Sitting back and getting his butt down. If your ass is down you can’t get a rounded back.

[quote]Florida Titan wrote:
hueyOT wrote:
yes, he rounded his back, but judging by his initial set-up, it’s clear that he knows how to line the bar up properly near his shins according to his dimensions, how to keep the bar close to his body while pulling, how to keep his back straight and arched strongly, and how to drive through this heels, etc.

He’s missing one of if not the most important thing…

Sitting back and getting his butt down.

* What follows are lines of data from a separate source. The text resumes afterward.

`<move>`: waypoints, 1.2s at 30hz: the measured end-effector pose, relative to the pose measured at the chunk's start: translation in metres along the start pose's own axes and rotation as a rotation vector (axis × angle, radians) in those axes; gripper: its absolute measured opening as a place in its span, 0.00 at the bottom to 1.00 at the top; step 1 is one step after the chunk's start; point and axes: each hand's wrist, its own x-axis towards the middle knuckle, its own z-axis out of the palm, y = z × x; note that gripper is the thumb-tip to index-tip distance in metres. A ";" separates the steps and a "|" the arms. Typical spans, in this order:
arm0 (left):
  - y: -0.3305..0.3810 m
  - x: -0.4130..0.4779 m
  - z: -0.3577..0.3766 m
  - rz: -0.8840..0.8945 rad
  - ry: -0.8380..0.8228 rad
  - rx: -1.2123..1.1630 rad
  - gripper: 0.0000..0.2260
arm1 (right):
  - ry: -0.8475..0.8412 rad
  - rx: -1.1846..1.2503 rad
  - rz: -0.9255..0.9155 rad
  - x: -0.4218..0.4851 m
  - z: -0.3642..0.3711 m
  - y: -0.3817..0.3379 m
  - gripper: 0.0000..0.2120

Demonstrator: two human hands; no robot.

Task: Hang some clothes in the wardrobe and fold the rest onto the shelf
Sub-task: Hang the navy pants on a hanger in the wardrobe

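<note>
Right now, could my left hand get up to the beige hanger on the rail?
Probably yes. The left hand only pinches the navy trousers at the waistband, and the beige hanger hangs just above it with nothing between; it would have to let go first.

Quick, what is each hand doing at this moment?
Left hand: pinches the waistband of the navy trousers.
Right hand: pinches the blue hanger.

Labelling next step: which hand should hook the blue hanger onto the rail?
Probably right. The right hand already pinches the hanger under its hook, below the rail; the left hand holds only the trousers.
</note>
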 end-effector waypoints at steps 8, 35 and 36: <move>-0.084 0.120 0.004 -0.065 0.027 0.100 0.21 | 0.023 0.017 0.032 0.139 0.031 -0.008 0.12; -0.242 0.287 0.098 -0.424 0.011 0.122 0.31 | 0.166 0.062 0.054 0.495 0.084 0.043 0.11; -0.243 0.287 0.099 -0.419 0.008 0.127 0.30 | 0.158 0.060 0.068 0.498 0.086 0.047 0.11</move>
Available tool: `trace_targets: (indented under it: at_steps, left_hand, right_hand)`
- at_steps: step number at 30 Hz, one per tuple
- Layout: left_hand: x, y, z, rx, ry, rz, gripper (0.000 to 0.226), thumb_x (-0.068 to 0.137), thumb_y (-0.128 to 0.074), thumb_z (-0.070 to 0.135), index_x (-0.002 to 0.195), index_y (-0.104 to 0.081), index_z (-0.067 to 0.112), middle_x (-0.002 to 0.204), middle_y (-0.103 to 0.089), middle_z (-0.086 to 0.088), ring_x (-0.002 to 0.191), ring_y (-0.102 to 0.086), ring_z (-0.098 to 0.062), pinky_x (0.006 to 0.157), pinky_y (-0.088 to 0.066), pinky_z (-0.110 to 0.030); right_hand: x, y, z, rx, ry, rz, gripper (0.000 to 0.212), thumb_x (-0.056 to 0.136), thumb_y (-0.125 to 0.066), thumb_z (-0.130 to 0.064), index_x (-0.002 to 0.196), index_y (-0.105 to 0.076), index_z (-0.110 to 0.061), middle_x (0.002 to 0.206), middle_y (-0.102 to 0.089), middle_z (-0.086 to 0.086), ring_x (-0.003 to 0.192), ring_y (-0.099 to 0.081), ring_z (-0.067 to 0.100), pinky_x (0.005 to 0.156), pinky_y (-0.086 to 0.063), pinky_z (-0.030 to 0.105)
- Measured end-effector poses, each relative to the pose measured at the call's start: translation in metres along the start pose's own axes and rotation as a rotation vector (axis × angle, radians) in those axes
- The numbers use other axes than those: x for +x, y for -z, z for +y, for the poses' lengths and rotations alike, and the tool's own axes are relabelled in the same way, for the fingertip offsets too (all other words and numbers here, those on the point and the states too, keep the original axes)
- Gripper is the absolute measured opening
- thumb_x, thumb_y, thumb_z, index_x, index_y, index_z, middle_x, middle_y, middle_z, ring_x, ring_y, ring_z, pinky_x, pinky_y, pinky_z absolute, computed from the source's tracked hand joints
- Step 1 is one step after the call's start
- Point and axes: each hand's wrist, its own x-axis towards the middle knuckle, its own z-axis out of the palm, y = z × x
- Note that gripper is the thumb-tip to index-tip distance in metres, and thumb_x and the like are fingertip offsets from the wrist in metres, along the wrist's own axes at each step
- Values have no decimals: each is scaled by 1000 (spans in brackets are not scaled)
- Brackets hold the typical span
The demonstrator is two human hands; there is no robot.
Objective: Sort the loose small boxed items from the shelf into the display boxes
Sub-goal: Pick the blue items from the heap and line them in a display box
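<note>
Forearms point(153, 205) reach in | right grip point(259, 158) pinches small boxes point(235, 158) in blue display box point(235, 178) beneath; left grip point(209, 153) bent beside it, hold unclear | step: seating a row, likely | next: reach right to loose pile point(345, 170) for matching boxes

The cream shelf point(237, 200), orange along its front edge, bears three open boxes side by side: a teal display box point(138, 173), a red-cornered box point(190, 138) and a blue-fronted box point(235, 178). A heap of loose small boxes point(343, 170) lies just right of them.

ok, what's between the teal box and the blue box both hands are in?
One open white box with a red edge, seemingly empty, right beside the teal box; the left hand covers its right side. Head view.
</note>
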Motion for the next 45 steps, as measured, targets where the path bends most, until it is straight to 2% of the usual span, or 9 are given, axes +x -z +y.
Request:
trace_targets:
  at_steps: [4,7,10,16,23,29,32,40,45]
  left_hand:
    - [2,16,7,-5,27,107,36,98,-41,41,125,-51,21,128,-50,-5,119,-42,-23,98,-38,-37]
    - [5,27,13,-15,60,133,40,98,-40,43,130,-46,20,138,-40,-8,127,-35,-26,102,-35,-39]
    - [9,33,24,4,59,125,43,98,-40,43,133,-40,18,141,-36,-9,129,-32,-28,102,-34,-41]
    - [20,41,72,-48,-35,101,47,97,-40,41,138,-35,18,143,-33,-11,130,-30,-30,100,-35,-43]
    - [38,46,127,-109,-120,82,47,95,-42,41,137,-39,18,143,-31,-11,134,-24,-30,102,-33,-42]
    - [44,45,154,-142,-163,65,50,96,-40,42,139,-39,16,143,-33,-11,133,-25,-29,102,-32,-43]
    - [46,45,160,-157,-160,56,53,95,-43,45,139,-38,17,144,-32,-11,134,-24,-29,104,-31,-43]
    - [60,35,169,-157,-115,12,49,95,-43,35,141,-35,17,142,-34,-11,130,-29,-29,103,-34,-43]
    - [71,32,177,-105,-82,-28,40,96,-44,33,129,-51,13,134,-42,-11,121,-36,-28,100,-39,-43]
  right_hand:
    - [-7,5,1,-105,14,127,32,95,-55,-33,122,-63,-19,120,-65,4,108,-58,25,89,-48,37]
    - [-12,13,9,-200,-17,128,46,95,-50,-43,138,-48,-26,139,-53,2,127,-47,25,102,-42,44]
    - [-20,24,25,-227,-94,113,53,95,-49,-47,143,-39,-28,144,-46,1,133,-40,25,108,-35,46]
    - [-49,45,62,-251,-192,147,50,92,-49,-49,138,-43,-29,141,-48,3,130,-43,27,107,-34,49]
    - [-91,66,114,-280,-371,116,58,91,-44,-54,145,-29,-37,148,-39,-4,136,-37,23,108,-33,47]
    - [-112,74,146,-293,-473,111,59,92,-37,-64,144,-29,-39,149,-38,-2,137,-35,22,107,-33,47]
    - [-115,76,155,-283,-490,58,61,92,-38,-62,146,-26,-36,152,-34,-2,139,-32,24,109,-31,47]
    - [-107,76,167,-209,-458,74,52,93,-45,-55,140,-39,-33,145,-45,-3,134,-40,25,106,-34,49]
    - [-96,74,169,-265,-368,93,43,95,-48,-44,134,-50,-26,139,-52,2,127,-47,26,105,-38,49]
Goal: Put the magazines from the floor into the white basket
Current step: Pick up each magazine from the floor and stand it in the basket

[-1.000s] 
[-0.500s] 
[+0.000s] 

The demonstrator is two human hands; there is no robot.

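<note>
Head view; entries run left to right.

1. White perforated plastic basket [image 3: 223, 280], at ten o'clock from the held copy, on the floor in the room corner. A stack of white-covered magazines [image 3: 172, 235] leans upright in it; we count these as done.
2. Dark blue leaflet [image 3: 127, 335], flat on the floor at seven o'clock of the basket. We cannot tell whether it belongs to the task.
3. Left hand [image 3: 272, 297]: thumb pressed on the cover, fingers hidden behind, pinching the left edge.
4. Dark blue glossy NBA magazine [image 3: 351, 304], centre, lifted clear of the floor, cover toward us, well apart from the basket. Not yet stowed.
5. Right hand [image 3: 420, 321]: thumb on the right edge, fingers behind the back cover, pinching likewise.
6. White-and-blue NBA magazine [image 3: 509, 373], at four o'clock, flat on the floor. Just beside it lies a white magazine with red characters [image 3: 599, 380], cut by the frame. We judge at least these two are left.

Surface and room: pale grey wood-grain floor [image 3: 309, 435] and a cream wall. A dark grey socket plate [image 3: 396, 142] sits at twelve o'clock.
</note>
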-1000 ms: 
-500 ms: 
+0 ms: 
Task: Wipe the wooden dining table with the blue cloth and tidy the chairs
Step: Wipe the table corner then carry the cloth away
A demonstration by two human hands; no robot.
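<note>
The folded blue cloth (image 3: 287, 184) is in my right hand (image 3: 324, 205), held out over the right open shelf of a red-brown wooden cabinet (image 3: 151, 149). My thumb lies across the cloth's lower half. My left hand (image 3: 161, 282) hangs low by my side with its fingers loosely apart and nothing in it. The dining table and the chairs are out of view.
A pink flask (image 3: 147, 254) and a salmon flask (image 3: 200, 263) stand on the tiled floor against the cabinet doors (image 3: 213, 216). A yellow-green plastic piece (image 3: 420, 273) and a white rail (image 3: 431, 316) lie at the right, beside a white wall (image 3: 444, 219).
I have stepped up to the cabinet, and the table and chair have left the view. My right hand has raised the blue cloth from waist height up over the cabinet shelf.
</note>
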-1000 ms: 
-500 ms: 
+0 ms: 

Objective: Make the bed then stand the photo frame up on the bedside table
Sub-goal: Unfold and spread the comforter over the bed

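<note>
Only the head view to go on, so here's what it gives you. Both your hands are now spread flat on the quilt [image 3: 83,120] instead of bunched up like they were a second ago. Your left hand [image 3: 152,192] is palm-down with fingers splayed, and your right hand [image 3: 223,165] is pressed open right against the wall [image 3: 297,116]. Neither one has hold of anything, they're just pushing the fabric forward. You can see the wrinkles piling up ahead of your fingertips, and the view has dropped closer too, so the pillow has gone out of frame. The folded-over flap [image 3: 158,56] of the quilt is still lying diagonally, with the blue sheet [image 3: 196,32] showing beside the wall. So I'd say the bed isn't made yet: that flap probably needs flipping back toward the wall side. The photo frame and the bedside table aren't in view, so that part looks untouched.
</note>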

If your ass is down you can’t get a rounded back.

[/quote]

this is another huge error i’ve seen before. you do NOT need to keep your butt down before pulling the weight. great deadlifting comes from lifting your butt as high as possible while maintaining the perfect arch.

for a great example on how to do this i recommend looking at the OP’s video. look at the position he is in just before initiating the lift. that is perfect technique. back straight, butt as high as possible while maintaining the arch.

people who try to squat the weight up are not pulling nearly as much as they can. the back should begin the flex as soon as the lift begins, not once the knees are becoming straighter.

for people with decent flexibility in their hamstrings, glutes, and lower back, they need to minimize knee flexion during this movement and train to begin starting off with their butts in a higher position, while maintaining the healthy arch of the back.

with all due respect, i think you need to STOP giving people advice on technique.

to put it simply, a perfectly performed deadlift will look a lot like a stiff-legged deadlift, except from the ground.